Non-respect de l’éthique et de la déontologie des médias : plusieurs organes de presse sanctionnés à Bangui

Kangbi-ndara.info / Une interdiction de publication et quatre avertissements infligés à certains médias centrafricains ayant, selon le Haut conseil de communication de transition (HCCT), violés le code de bonne conduite des professionnels des médias  pendant la couverture des élections du 1er tour.

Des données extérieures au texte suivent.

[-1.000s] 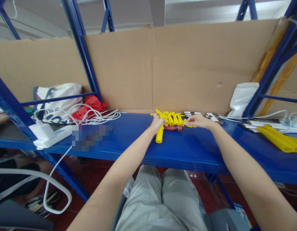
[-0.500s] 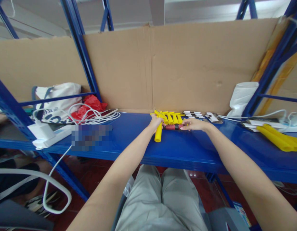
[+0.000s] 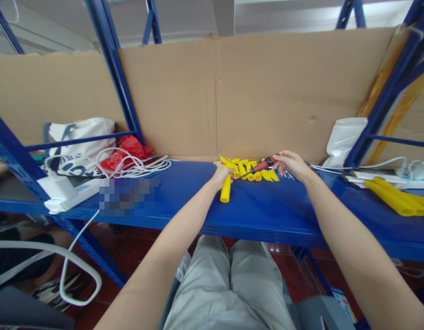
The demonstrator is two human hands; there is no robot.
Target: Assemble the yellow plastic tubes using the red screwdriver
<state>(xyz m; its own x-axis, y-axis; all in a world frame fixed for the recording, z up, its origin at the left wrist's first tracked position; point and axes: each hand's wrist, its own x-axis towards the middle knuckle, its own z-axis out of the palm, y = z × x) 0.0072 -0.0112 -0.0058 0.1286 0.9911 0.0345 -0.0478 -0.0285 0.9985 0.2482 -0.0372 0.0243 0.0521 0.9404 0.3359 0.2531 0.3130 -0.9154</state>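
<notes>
One yellow tubular piece [image 3: 225, 190], left hand [image 3: 223, 175] closed round it; right hand [image 3: 290, 163] gripping red-and-black screwdriver [image 3: 263, 165].

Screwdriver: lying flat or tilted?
Tilted: the right hand holds the red-handled screwdriver by its handle end, and the shaft slants down toward the left hand.

Screwdriver handle [image 3: 264, 164] red and black; held tube [image 3: 225, 190] yellow; shelf [image 3: 267, 206] blue; cardboard [image 3: 283, 91] brown.
</notes>
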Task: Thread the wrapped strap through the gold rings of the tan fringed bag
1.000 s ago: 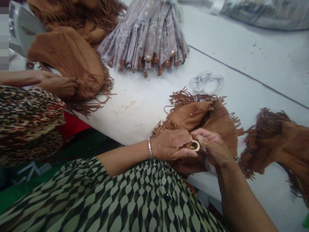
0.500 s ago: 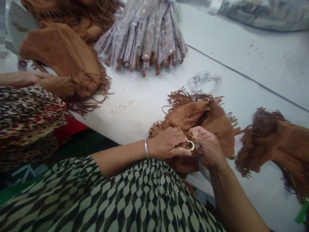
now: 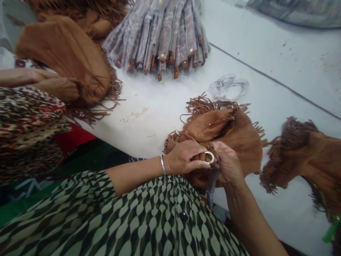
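A brown fringed bag [image 3: 243,142] lies at the table's near edge, its opening facing up. Over its near side, my left hand [image 3: 188,156] is closed on a gold ring [image 3: 209,157], pinched between thumb and fingers. Close beside it on the right, my right hand [image 3: 229,161] is closed on the end of a plastic-wrapped strap [image 3: 212,185], which hangs down below the fingers. The two hands nearly meet at the ring. Fingers hide how the strap end and the ring lie together.
Several plastic-wrapped straps [image 3: 165,39] fan out at the back. A clear plastic bundle [image 3: 229,87] lies behind the bag. Another brown bag [image 3: 314,156] is at the right. At the left, a co-worker's hands [image 3: 57,87] hold a brown bag [image 3: 66,57].
The view has shifted slightly. My right hand has turned a little, and the wrapped strap now shows hanging below it. The ring faces up more openly between my hands.
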Demonstrator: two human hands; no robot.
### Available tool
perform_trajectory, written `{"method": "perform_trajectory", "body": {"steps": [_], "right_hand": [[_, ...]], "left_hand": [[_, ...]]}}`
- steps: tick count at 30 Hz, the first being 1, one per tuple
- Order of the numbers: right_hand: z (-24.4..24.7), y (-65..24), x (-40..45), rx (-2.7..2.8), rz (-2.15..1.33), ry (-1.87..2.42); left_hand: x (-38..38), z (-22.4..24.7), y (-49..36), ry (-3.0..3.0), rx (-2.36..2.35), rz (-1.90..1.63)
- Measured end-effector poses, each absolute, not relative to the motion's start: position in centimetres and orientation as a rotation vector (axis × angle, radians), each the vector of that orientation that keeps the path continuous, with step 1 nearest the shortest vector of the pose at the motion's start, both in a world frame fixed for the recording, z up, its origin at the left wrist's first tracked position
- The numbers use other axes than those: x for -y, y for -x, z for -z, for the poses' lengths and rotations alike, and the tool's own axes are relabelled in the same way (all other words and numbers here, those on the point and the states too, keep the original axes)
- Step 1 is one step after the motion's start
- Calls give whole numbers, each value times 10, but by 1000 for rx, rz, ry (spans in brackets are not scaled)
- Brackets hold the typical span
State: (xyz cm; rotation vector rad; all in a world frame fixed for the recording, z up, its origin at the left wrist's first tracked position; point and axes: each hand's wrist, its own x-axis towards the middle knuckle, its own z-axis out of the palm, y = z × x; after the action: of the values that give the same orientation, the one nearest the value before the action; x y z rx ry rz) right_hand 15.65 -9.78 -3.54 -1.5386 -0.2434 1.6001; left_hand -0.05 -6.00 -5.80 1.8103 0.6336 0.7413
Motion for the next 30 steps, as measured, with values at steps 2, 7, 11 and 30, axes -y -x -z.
{"method": "perform_trajectory", "body": {"steps": [2, 7, 11, 30], "right_hand": [[35, -158, 97, 273, -1584, 1593], [38, -157, 98, 312, -1589, 1634], [44, -156, 102, 332, -1546, 1624], [42, -158, 106, 404, -1623, 1589]], "left_hand": [[60, 59, 0, -1891, -577, -710], [60, 59, 2, -1914, -568, -696], [60, 60, 4, -1863, -633, -696], [59, 55, 8, -1711, -660, -578]]}}
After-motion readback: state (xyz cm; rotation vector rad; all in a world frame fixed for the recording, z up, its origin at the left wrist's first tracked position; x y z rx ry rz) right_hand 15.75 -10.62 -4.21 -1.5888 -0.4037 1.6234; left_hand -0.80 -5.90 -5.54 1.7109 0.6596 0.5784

pouambiLe HCCT et l’Observatoire des médias de Centrafrique (OMCA) ont relevé de nombreux dérapages lors de la surveillance de la couverture médiatique du 1er tour des élections présidentielles et législatives. Conséquence : des mesures punitives sur mesure ont été prises à l’encontre de cinq organes flagrants, notamment les quotidiens : La Renaissance, Les Dernières Nouvelles, L’Expansion, L’Académie et La Fraternité… L’Expansion est l’unique organe couronné d’une interdiction de publication tandis que les quatre autres n’ont eu que des avertissements. Certains Directeurs de publication ont, séance tenante,  jugé cette rigueur très légère.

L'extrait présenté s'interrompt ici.